У меня была подружка, сказала Ленка, она ходила к нам в гости раньше. А потом как-то раз — и перестала ходить. Я в третьем классе была. Не из класса подружка, она с нами в одном дворе жила, но такая, знаешь, — из пятиэтажки напротив. Помнишь пятиэтажку? Ей лет девять было, а она уже курила, прикинь? Ходила в гости, даже ночевала раз или два, а потом перестала. И дружить со мной перестала. Хотя ночевала же, когда у нее мама набухалась и квартиру громила. Мы потом с ней во дворе виделись, она даже не здоровалась.

Ты это сейчас к чему?

Да ни к чему, вспомнила что-то.

Ну, ты же к чему-то ведешь, Лен?

Он думал, что понял, к чему она ведет, и теперь ему нужно было, чтобы она остановилась, чтобы замерла, повернулась к нему и наконец поговорила с ним прямо и без страха, без того, чтобы прятаться за словами. Хоть кто-то должен же с ним так поговорить. В нем снова вспухало, надувалось страшное, самое страшное, что он мог вообразить, где-то под слезами и истерикой пряталось признание, которое он мог совершить только в присутствии Ленки. Она не останавливалась, наоборот — ускорялась, почти бежала по бульвару, вцепившись в ремешок сумки, как будто собиралась им заарканить какого-нибудь коня, как ковбой. Оно просилось наружу, оно подбегало к самому горлу и отступало, как тошнота.

А потом:

— Андрей Дубовицкий сел бы к папе в машину.

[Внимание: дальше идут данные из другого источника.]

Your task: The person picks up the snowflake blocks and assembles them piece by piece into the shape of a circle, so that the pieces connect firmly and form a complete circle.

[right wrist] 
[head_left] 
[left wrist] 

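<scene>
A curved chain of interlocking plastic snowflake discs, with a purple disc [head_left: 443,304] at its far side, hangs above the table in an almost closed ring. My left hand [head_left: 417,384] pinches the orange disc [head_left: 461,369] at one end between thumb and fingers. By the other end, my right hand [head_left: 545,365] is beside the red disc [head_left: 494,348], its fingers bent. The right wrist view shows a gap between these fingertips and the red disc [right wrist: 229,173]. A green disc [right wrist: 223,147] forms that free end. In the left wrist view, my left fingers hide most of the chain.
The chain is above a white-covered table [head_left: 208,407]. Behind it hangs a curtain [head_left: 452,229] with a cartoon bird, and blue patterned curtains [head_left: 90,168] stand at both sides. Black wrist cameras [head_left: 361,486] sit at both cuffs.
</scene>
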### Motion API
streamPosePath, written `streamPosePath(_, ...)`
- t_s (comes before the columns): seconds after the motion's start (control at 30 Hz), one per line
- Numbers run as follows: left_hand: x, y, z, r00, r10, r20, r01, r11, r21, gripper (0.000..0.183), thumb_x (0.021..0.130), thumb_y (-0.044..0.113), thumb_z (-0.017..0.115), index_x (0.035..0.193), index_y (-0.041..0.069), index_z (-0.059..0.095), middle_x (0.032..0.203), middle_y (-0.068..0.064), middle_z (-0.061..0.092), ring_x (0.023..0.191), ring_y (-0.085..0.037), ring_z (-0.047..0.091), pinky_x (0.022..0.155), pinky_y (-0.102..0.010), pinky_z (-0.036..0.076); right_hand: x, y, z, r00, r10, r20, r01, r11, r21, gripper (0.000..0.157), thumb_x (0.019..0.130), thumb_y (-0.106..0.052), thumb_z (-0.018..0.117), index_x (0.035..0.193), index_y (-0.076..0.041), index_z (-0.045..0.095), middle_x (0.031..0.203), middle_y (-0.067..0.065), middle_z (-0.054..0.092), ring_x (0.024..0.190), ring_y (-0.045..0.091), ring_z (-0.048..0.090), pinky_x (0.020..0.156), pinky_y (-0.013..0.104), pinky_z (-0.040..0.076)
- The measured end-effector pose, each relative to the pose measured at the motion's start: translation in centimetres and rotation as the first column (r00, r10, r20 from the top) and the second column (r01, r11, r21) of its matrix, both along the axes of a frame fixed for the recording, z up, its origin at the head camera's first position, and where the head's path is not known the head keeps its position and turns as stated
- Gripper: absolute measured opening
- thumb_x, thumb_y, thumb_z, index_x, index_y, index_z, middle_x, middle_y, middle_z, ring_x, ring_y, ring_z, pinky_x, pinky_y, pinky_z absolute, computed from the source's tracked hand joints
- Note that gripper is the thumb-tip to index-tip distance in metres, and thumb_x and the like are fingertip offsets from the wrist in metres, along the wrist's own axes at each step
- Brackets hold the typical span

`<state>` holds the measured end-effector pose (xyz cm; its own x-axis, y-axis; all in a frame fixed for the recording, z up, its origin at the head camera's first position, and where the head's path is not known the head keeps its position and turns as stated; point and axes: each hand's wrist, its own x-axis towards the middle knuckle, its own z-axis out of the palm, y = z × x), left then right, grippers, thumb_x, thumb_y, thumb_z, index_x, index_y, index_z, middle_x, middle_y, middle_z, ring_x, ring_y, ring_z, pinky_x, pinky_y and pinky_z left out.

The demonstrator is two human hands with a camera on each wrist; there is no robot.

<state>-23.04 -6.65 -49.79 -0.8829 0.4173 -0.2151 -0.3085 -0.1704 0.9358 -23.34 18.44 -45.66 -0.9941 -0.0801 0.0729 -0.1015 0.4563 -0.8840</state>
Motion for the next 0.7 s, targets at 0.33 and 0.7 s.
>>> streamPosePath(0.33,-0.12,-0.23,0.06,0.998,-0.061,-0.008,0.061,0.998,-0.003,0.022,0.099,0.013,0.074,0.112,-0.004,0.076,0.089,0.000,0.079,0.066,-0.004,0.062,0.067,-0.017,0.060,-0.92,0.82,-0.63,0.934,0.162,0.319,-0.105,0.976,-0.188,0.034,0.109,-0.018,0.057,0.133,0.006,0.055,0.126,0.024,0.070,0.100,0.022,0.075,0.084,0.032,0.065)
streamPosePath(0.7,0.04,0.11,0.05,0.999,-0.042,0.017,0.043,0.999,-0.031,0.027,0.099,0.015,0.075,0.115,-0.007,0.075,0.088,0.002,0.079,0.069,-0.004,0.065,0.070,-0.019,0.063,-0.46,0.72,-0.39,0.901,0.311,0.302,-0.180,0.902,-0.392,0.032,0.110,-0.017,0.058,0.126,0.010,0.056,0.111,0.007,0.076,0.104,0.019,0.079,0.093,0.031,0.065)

Ленка остановилась, отпустила ремешок сумки, взяла двумя пальцами футболку над дырой в области живота и потрясла. Жарко очень. Он хотел запихать себе слова обратно в горло и в голову, чтобы острые уголки сомнений не торчали между губ.

А потом развернулся и пошел домой, потому что прямо сейчас он боялся наступать туда, куда эта дорожка может их привести.